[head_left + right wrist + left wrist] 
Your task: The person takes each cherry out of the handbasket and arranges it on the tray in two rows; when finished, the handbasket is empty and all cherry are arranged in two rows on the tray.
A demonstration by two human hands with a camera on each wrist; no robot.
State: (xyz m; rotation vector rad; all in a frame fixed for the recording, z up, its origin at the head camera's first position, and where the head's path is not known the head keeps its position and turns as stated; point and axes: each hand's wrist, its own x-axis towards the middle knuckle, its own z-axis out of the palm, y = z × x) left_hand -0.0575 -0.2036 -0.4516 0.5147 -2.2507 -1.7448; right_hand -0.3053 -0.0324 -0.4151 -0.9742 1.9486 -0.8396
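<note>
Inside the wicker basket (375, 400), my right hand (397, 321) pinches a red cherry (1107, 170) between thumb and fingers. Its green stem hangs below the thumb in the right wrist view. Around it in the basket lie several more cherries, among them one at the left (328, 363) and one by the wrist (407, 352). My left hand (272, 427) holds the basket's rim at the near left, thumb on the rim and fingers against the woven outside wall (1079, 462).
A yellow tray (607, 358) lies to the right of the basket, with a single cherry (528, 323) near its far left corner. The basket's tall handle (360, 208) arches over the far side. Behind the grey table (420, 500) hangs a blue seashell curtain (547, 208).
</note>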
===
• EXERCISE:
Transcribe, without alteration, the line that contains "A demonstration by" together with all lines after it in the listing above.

• ANSWER TO THIS PROBLEM:
A demonstration by two human hands with a camera on each wrist; no robot.
State: (xyz m; rotation vector rad; all in a frame fixed for the recording, z up, its origin at the head camera's first position, and where the head's path is not known the head keeps its position and turns as stated; point and axes: each hand's wrist, its own x-axis towards the middle knuckle, its own z-axis out of the palm, y = z × x) left_hand -0.0575 -0.2036 -0.4516 0.5147 -2.2507 -1.7448; right_hand -0.3053 -0.0324 -0.4151 -0.9742 1.9486 -0.8396
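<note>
Inside the wicker basket (375, 400), my right hand (397, 321) pinches a red cherry (1107, 170) between thumb and fingers. Its green stem hangs below the thumb in the right wrist view. Around it in the basket lie several more cherries, among them one at the left (328, 363) and one by the wrist (407, 352). My left hand (272, 427) holds the basket's rim at the near left, thumb on the rim and fingers against the woven outside wall (1079, 462).
A yellow tray (607, 358) lies to the right of the basket, with a single cherry (528, 323) near its far left corner. The basket's tall handle (360, 208) arches over the far side. Behind the grey table (420, 500) hangs a blue seashell curtain (547, 208).
</note>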

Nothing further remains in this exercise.